Task prompt: After the line containing "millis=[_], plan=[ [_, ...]", write nothing more; before it, reproduce every line of the material below exactly, starting with the first.

Data records:

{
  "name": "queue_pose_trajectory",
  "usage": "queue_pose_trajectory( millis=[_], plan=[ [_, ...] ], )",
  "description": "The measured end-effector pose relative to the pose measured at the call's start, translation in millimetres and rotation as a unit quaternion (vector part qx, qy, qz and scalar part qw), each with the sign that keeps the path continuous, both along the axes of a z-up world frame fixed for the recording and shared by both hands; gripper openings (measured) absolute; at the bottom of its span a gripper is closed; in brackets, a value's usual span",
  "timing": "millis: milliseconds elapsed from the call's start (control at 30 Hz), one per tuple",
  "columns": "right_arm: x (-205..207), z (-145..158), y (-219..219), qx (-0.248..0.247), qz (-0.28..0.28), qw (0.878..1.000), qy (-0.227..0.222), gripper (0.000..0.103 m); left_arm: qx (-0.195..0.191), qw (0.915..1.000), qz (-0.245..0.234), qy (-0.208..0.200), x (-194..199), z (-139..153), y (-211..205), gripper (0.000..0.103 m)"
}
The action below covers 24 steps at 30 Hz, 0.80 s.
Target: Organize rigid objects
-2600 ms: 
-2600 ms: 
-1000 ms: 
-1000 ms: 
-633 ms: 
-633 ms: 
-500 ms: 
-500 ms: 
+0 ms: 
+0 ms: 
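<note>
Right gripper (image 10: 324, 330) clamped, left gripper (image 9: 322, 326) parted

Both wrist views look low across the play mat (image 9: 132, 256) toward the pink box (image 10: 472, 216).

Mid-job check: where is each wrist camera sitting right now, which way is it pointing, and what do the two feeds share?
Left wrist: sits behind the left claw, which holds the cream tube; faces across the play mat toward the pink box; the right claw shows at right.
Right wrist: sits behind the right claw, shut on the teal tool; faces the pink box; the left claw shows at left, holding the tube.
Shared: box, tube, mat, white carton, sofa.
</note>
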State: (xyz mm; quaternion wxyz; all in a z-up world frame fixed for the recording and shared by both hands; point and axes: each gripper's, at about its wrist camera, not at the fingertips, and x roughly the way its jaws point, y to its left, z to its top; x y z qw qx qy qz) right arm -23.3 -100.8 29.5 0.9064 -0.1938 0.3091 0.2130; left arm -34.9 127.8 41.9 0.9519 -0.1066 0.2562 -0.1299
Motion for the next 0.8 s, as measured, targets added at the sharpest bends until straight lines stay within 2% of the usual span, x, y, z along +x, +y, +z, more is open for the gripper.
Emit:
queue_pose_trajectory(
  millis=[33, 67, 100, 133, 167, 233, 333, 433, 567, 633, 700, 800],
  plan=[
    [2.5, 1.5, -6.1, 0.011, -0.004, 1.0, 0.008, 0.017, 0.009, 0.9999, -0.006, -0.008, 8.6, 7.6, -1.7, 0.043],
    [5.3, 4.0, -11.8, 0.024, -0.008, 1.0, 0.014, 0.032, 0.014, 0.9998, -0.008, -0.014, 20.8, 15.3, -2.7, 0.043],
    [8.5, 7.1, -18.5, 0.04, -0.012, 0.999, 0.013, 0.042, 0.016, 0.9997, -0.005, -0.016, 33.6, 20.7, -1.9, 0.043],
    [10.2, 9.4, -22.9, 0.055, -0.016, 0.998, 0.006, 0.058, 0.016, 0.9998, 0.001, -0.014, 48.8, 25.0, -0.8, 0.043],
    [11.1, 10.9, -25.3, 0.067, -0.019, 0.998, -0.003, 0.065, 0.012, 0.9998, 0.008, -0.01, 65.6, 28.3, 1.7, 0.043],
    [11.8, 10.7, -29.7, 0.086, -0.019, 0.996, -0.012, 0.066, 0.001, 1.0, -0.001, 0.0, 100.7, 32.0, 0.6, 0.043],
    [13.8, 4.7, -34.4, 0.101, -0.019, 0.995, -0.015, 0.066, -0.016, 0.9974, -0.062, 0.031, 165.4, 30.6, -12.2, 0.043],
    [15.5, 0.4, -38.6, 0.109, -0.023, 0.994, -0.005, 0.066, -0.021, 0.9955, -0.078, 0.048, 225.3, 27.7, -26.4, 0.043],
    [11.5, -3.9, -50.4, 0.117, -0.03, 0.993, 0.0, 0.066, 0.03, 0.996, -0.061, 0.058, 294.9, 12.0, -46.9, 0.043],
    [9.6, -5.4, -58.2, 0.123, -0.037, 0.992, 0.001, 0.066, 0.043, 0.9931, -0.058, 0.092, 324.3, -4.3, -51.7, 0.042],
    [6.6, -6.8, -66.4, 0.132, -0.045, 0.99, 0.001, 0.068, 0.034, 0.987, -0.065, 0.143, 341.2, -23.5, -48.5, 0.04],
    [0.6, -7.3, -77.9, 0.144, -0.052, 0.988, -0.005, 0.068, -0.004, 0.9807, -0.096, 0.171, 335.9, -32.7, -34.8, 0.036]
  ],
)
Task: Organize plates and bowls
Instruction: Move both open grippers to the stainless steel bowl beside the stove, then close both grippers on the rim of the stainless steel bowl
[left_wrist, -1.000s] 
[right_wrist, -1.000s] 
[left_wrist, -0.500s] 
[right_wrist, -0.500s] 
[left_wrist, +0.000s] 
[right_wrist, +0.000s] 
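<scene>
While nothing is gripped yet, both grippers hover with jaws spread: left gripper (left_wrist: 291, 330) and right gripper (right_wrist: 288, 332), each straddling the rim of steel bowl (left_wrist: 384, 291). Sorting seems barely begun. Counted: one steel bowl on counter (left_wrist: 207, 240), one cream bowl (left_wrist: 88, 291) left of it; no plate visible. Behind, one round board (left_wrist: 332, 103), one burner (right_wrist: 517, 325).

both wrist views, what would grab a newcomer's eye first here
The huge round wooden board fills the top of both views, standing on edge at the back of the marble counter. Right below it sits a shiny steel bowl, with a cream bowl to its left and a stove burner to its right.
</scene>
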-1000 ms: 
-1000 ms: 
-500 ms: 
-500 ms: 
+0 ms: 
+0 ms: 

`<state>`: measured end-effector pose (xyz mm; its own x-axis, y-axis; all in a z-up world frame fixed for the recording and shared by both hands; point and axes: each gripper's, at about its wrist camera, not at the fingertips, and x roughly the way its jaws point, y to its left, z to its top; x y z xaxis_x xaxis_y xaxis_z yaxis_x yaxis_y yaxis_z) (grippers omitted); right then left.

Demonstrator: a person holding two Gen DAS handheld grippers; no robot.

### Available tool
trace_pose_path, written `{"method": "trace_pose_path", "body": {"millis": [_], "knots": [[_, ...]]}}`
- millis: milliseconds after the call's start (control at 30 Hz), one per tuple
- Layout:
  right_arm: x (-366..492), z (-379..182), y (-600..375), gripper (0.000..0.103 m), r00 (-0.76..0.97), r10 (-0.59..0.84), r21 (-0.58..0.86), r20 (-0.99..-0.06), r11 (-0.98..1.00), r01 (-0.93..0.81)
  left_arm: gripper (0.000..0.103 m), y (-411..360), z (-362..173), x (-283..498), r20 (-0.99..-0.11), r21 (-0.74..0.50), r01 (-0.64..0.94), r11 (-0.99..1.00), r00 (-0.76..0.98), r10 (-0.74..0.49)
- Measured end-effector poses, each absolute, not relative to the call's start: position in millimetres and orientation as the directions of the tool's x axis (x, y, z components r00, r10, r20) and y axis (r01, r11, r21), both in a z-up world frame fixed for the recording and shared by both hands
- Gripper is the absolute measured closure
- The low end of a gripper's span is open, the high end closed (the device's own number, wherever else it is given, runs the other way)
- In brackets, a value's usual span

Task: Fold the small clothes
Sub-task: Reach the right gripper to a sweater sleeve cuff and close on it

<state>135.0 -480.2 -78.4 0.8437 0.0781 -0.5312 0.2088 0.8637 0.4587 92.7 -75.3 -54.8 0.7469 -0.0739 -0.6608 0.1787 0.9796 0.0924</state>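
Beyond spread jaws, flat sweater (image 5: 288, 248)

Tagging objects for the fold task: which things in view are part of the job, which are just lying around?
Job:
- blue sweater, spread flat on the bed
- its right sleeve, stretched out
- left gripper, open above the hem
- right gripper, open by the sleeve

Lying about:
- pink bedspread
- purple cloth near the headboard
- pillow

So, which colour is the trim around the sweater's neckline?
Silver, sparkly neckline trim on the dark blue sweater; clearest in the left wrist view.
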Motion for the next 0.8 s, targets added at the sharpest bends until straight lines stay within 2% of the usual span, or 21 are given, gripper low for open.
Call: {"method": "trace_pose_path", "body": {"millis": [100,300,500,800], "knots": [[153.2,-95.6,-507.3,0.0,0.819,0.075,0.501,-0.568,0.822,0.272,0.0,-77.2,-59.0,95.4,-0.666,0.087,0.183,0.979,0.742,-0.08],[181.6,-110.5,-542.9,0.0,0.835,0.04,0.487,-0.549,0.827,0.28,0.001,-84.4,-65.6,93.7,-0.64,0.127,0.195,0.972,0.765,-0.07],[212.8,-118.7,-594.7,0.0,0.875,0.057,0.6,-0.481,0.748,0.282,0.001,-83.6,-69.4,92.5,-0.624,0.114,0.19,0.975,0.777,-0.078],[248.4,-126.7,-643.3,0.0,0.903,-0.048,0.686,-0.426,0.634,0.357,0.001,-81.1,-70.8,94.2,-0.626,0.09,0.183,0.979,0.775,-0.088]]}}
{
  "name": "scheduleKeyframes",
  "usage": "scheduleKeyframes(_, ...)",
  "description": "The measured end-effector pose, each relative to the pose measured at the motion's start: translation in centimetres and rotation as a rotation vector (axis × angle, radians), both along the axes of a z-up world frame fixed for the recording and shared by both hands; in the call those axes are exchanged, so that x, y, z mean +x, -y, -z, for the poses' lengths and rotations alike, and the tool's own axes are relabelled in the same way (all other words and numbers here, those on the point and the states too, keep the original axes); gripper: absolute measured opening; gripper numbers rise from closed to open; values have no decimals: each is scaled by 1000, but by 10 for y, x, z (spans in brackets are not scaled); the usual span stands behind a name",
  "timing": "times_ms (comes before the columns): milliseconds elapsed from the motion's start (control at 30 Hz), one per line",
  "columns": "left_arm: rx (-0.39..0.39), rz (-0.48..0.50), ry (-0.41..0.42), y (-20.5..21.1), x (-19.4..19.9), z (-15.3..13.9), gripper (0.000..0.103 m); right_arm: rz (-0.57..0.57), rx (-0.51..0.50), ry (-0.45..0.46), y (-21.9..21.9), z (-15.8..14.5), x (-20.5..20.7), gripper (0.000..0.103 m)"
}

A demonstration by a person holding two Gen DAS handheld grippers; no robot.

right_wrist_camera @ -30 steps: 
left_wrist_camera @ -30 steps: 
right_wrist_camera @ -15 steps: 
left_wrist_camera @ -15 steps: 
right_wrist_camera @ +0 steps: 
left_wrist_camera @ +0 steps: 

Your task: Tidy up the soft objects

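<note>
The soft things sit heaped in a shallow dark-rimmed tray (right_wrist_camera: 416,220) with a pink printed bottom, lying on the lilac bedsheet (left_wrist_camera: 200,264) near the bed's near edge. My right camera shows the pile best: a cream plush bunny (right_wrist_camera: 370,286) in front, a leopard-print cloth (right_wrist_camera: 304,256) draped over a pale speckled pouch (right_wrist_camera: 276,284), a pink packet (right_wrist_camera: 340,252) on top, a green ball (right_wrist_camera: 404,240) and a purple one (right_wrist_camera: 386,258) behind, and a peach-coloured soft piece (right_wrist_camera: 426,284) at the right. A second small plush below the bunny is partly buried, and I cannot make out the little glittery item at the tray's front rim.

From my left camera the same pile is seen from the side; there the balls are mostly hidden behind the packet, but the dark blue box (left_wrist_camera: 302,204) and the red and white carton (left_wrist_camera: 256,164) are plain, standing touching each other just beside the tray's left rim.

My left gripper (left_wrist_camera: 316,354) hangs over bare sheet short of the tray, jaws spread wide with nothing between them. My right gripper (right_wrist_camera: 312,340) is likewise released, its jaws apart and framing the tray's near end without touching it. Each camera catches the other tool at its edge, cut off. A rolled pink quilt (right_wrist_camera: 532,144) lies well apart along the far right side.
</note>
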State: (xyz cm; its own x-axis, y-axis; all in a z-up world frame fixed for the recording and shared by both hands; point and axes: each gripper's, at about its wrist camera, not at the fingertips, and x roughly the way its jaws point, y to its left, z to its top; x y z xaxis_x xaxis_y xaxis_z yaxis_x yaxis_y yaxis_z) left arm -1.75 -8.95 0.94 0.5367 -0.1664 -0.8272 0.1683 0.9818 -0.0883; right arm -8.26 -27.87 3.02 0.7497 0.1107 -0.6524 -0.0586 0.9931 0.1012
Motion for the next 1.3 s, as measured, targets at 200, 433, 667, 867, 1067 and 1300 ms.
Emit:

Solution to this task:
{
  "name": "queue_pose_trajectory",
  "usage": "queue_pose_trajectory( millis=[_], plan=[ [_, ...] ], )",

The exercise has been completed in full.